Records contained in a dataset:
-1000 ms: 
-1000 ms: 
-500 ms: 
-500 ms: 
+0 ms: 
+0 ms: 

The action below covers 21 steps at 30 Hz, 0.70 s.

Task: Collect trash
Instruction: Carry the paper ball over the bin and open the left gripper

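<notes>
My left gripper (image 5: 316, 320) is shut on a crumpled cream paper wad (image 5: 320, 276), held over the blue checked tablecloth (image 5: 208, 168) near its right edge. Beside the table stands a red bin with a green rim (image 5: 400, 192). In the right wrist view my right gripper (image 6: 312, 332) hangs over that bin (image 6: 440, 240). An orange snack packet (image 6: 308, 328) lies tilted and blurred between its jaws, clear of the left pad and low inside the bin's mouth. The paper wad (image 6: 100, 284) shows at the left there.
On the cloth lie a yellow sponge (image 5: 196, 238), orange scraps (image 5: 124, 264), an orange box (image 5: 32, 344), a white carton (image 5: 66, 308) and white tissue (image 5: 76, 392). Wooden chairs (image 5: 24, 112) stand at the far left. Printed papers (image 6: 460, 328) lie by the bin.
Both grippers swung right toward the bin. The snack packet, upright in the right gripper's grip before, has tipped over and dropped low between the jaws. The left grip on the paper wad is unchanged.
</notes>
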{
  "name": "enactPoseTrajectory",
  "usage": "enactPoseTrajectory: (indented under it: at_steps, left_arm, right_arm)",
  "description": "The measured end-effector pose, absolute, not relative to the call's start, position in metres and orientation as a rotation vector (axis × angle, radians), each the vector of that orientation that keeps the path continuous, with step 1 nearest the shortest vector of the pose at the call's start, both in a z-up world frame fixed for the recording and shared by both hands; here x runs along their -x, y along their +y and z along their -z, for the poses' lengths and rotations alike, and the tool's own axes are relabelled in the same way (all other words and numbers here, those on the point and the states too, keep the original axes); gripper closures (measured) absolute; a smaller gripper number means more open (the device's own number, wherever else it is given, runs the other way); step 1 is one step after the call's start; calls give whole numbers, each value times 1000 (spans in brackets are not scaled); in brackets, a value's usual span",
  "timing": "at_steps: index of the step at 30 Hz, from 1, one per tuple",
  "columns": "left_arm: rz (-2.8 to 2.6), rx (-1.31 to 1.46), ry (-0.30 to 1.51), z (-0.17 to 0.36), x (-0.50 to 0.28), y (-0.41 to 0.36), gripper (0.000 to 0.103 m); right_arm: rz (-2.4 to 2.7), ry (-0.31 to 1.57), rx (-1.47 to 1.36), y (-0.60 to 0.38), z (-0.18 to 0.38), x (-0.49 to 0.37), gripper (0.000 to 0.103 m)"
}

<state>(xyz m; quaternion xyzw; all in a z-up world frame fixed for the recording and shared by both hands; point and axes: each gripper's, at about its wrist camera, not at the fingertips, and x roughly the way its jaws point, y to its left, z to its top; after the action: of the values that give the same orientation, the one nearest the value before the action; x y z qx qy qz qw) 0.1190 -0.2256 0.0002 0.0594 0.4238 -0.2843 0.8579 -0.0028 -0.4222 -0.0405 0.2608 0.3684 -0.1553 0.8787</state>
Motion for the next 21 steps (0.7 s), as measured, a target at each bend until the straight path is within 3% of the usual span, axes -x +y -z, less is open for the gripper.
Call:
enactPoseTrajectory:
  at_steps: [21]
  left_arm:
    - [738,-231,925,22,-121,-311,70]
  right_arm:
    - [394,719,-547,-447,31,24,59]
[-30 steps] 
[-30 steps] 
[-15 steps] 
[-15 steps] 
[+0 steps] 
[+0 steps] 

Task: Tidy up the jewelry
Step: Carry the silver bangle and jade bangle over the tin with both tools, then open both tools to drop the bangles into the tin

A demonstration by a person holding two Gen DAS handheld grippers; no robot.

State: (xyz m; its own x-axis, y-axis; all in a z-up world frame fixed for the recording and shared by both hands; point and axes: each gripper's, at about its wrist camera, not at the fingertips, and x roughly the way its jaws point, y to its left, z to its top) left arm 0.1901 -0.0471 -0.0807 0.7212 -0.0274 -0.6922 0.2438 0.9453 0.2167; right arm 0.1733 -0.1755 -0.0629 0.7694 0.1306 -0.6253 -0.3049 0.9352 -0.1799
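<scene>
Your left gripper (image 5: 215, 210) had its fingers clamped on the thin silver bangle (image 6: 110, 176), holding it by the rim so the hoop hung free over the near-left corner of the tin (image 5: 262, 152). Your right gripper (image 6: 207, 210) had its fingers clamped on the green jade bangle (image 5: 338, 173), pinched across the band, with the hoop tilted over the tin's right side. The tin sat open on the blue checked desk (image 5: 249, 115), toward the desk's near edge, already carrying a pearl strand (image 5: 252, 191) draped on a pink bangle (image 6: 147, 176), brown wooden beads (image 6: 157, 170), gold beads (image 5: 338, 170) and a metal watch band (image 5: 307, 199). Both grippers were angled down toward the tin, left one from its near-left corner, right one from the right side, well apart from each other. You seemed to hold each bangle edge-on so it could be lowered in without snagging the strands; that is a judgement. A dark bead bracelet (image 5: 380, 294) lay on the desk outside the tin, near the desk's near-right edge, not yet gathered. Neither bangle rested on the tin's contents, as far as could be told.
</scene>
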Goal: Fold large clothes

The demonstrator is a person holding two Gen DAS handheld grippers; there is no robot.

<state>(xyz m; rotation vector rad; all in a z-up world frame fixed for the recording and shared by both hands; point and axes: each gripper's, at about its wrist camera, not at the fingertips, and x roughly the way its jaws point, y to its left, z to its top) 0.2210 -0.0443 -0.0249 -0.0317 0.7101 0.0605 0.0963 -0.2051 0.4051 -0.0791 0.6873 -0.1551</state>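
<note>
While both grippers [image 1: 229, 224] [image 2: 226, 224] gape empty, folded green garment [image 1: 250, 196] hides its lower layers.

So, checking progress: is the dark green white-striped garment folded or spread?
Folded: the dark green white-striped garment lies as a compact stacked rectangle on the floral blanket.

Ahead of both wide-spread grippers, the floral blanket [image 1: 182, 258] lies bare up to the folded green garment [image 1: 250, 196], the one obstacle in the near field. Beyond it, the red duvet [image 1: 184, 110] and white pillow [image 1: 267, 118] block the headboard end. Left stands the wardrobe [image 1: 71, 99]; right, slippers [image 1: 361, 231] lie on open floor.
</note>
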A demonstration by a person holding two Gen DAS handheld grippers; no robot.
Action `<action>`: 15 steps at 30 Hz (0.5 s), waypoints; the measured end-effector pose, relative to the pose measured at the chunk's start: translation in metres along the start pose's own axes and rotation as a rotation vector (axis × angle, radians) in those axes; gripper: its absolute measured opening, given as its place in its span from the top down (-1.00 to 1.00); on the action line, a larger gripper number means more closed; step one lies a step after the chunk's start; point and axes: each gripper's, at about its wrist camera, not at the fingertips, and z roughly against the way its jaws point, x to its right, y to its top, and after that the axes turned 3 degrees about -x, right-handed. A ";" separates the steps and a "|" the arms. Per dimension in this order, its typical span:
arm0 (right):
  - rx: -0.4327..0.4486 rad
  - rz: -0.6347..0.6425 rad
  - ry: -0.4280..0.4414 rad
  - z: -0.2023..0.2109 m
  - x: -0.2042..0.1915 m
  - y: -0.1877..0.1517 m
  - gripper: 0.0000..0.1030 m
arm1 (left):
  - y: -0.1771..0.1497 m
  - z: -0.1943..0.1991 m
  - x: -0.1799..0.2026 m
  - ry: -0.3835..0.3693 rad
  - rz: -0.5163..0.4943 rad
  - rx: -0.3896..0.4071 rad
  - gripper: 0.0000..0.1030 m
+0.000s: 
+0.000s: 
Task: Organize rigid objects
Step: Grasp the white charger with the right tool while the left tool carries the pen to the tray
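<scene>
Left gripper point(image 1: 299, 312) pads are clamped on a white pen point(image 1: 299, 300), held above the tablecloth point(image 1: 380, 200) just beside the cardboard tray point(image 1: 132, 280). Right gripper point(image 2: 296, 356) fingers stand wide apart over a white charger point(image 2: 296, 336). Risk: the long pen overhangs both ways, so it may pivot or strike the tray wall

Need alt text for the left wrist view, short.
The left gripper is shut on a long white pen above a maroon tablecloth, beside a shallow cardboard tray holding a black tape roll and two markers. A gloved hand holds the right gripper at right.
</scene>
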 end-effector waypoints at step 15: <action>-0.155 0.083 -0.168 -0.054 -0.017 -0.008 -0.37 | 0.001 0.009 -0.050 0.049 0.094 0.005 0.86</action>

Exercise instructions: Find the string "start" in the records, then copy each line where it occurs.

Solution:
  "description": "The measured end-effector pose, absolute, not relative to the call's start, position in metres and orientation as a rotation vector (axis × angle, radians), each the vector of that orientation that keeps the path continuous, with step 1 nearest the shortest vector of the pose at the call's start, both in a z-up world frame fixed for the recording and shared by both hands; here x runs along their -x, y along their +y and z along their -z, for the poses' lengths and rotations alike, and the tool's own axes are relabelled in the same way (all other words and numbers here, those on the point and the states too, keep the original axes); gripper closures (measured) absolute; a smaller gripper number means more open (the device's own number, wherever else it is given, runs the other way); step 1 is one step after the call's start; calls give whole numbers, each value times 1000 (spans in brackets are not scaled); in brackets, a value's usual span",
Action `<action>`: 15 steps at 30 Hz (0.5 s), waypoints; the measured end-effector pose, relative to the pose measured at the chunk's start: translation in metres along the start pose's own axes and rotation as a rotation vector (axis × angle, radians) in those axes; gripper: its absolute measured opening, given as its place in its span from the top down (-1.00 to 1.00); on the action line, a larger gripper number means more closed; step one lies a step after the chunk's start; point and axes: each gripper's, at about its wrist camera, not at the fingertips, and z roughly against the way its jaws point, x to its right, y to its top, and after that the axes turned 3 degrees about -x, right-handed. A ";" separates the steps and a "|" the arms. Per dimension in this order, its typical span:

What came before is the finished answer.